TO DO:
Copy each line of the entries that contains the word "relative".

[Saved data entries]
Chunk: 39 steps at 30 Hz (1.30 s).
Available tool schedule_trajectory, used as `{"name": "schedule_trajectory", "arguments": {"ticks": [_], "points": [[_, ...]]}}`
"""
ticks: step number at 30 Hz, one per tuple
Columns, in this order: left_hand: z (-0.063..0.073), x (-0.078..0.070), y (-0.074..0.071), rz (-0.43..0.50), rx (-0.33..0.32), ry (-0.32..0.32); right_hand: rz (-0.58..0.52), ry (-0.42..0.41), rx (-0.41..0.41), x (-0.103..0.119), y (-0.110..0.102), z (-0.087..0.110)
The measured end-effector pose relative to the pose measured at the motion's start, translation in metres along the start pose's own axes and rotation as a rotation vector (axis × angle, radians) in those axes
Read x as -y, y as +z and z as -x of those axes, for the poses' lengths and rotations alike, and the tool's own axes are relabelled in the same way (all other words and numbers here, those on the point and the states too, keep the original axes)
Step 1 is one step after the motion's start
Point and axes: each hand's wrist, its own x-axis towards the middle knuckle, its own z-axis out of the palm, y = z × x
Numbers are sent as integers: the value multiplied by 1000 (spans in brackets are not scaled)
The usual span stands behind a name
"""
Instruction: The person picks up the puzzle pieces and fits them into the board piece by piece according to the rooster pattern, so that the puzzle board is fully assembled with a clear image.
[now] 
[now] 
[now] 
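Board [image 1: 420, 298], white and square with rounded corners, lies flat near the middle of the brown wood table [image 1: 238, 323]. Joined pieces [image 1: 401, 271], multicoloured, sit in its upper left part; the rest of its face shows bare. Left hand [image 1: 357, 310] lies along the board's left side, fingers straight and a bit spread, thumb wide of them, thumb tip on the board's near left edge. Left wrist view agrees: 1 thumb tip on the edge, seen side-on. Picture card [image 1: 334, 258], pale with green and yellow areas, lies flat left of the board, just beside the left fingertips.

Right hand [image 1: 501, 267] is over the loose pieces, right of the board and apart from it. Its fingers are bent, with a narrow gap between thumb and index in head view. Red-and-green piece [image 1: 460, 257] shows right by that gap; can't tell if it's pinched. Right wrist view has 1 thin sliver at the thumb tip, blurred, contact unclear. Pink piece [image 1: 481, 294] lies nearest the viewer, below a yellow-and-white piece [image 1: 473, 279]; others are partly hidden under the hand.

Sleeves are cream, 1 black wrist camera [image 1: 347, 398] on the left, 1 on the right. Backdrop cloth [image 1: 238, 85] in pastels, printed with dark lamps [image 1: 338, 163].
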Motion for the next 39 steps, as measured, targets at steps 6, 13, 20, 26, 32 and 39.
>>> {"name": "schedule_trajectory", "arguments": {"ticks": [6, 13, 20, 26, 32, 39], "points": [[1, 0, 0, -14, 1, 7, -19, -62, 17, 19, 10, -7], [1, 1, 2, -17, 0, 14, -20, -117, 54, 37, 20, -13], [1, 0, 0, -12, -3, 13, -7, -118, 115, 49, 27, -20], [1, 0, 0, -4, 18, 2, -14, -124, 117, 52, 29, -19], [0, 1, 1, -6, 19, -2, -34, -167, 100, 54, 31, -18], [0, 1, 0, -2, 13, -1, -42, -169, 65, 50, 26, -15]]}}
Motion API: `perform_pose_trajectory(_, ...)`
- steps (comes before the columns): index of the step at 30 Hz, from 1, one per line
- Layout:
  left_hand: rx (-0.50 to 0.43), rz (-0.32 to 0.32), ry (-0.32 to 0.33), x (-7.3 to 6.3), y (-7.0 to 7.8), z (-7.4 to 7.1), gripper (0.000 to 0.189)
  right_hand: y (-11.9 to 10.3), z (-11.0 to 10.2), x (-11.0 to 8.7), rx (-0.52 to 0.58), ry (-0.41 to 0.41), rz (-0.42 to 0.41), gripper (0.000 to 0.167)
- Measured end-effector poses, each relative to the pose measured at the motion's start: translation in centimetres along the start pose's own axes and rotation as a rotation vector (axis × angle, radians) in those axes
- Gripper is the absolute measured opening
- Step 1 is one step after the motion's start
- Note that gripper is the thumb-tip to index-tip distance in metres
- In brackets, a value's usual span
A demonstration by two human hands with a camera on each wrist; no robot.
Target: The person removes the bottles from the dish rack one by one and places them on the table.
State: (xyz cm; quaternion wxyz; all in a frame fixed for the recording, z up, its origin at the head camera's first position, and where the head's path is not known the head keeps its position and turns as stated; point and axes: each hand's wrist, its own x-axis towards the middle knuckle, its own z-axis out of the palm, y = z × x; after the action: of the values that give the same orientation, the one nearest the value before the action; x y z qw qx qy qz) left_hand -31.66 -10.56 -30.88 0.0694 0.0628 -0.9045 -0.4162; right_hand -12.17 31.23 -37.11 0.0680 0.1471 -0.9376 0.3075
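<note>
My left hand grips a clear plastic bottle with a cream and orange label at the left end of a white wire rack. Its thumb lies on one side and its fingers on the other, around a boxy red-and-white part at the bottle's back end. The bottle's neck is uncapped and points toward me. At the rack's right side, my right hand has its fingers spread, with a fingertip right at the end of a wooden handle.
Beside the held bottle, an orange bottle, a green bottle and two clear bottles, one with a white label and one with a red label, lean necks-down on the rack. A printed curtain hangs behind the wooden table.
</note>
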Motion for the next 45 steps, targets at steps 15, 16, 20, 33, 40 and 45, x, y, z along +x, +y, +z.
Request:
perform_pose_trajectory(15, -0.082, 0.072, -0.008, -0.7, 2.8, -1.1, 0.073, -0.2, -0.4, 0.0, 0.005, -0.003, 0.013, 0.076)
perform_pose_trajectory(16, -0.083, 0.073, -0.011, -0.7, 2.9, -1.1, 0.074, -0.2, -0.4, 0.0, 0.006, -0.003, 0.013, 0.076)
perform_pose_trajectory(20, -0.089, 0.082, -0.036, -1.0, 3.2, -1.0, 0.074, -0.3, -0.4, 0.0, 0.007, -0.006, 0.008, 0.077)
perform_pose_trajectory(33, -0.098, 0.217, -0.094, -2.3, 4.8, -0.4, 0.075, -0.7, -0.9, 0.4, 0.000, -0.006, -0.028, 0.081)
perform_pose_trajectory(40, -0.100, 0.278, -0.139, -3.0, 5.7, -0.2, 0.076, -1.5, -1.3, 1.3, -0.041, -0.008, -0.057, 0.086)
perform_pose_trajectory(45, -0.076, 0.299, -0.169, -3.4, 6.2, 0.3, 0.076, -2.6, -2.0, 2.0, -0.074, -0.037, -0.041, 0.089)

REPLY:
The measured end-effector pose relative to the pose measured at the motion's start, translation in metres along the start pose's own axes and rotation as a rotation vector (axis × angle, radians) in those axes
- Measured end-effector poses, each relative to the pose measured at the motion's start: translation in centimetres along the start pose's own axes and rotation as a rotation vector (axis × angle, radians) in those axes

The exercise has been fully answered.